Cuando las personas depositan su confianza en nosotros, deben de estar claros que pueden esperar, las suposiciones no tienen cabida.  Como algunos suelen ser dubitativos y vacilantes, se inventan títulos, salarios, conocimientos en fin…. una serie de atributos que muy pronto o en el mediano plazo quedan al descubierto.   Los acuerdos de confianza deberían ser como documentos, donde se deja bien explícito y claro las condiciones de satisfacción y anuncia las consecuencias de un posible incumplimiento.  Pero lo más valioso y no lo reconocemos es nuestra palabra, esta debería ser “el documento” de mayor confianza que tenemos, es una enorme reponsabilidad honrar la palabra dada…. como somos frágiles en mantenerla por eso hay contratos escritos.
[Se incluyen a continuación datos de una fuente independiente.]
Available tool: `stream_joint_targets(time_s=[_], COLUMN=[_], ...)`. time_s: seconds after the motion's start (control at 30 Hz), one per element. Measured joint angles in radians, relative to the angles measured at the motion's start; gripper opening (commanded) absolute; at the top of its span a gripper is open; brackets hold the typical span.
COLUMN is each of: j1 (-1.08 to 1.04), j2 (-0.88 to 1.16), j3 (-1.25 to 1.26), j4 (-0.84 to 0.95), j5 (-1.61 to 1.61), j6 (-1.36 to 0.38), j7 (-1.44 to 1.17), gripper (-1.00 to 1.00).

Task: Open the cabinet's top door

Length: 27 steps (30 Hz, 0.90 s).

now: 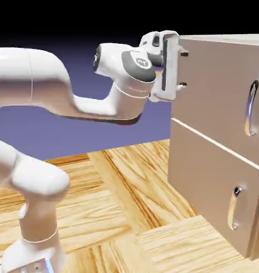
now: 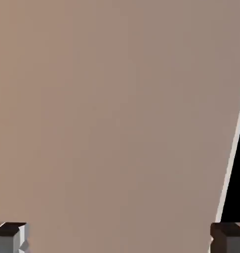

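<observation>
On the right of the exterior view we see the cabinet point(image 1: 217, 106), a plain beige box standing on the wooden table point(image 1: 126, 186). Its front carries two stacked panels. We take the upper one for the top door point(image 1: 217, 85); it sits flush with the cabinet's front, and its long silver handle point(image 1: 252, 108) runs upright near the picture's right edge. The lower panel point(image 1: 211, 181) has a shorter silver handle point(image 1: 235, 208) and stands out a little from the box.

Up against the cabinet's upper left edge we find the gripper point(image 1: 183, 69) on the white arm point(image 1: 73, 96), pointing level toward the cabinet, well apart from the door's handle. Its two small dark fingertips point(image 1: 184, 53) stand apart, one above the other, with nothing between them; whether they touch the cabinet we cannot tell.

From the hand view we see mostly flat beige surface point(image 2: 107, 113), with a pale edge and a dark strip at the right, and the two grey tips wide apart at the bottom corners.

We can make out a small round mark on the wrist's grey cap point(image 1: 141, 62), but we cannot read it.
</observation>
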Motion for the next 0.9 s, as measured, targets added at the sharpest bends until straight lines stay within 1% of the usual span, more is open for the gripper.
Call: stream_joint_targets(time_s=[0.9], j1=[0.436], j2=[-0.174], j3=[-0.503], j4=[0.295], j5=[-1.148], j6=[0.009], j7=[-0.452], gripper=[0.00])
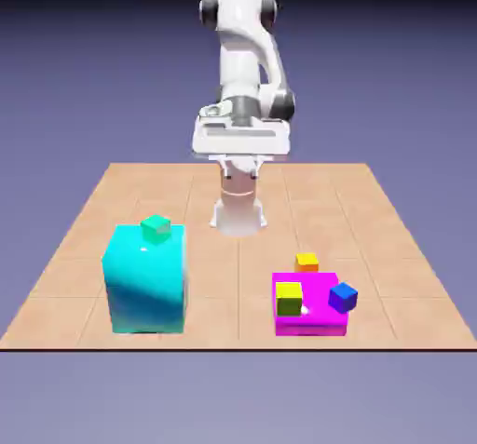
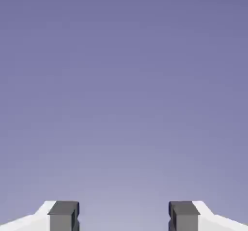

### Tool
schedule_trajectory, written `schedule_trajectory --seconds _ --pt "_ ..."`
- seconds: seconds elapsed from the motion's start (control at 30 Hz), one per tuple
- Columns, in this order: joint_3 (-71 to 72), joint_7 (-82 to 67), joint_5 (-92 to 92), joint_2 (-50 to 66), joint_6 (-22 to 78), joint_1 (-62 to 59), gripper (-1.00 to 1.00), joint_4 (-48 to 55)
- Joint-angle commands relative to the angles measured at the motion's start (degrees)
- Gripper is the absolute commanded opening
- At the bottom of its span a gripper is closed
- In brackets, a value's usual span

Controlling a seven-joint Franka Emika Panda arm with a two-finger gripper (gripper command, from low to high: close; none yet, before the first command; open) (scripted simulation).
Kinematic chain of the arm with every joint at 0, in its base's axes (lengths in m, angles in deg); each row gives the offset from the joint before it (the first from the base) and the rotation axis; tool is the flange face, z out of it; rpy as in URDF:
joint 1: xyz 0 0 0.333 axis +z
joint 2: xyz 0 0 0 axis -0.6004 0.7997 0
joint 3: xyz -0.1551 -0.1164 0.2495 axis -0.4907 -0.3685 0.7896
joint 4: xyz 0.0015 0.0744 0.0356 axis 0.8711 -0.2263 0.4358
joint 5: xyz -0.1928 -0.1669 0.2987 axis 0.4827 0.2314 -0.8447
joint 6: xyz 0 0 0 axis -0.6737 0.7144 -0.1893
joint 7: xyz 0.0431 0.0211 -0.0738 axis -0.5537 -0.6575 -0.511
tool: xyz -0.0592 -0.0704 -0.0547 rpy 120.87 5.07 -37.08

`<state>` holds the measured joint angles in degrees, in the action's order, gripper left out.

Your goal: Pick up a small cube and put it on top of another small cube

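Nearest the camera, on the table [image 1: 84, 247], a flat magenta block [image 1: 321, 304] is seen, and it is taken as the landmark. A small yellow cube [image 1: 290, 298] rests on its top at the exterior view's left edge, and a small blue cube [image 1: 342, 296] sits tilted on its top at the opposite edge. Just behind the block, a small orange cube [image 1: 307, 262] lies on the table. Well apart from the block, toward the exterior view's left, a tall cyan block [image 1: 144, 279] is placed, with a small green cube [image 1: 156, 228] on its top.

Farthest from the block, the gripper [image 1: 238, 174] is held high near the arm's base; in the hand view its fingertips [image 2: 63, 214] are spread wide with nothing between them, and only backdrop is shown.

The small cubes are judged light, rigid and smooth-faced. The orange one, standing free on the table, is probably easiest to take, by two opposite flat sides at mid-height. The yellow cube's level top is judged a fair resting place.
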<state>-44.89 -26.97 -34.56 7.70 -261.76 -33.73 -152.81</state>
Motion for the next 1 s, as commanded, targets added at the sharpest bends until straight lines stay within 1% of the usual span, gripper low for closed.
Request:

Si encontramos una persona que cumple con lo acordado (es responsable) merece un reconocimiento mas allá de un simple “gracias”.  En mi camino he encontrado esas personas que honran la palabra empeñada, incluso en cosas pequeñas como “llego a tu casa hoy”.  Pero me he encontrado el doble de las que no le interesa la puntualidad, la palabra empeñada viven del incumplimiento, no les interesa mantener una imagen creíble, las promesas no tienen valor y lo peor si sale un reclamo se molestan y jamás se hacen cargo de las consecuencias. 

Si una persona cumple, su confiabilidad se incrementa en dos vías, en la satisfacción personal y en la imagen que los demás tienen.   A veces somos cómplices de la irresponsabilidad del otro cuando dejamos la asertividad de un lado y no somos capaces de indicar aquello que nos ha molestado; o no hemos intercambiado espectativas indicando claramente que esperamos del compromiso establecido.

La permisividad es complicidad, la laxitud es complicidad y el silencio es complicidad, estamos permitiendo que el otro no se haga cargo de los compromisos que adquiere en su vida, por no reclamar promovés el incumplimiento. Recordá siempre que lo que permitís, lo promovés.

Puede que las personas irresponsables no lo sean siempre ni con todo el mundo, sin embargo, si lo son con vos, debés de sentarte a analizar objetivamente que puede ser que no valoren la relación ni tu persona, si este fuera el caso debés de tomar una decisión. La gente sabe a quién le falla y a quién no, solo te invito a tener cuidado de lo que estás haciendo para que te fallen, a lo mejor tus espectativas son muy altas, tus acuerdos no son claros, o has sido permisivo.  Espero que estas ideas te sean de utilidad. Hay que digerirlas con calma.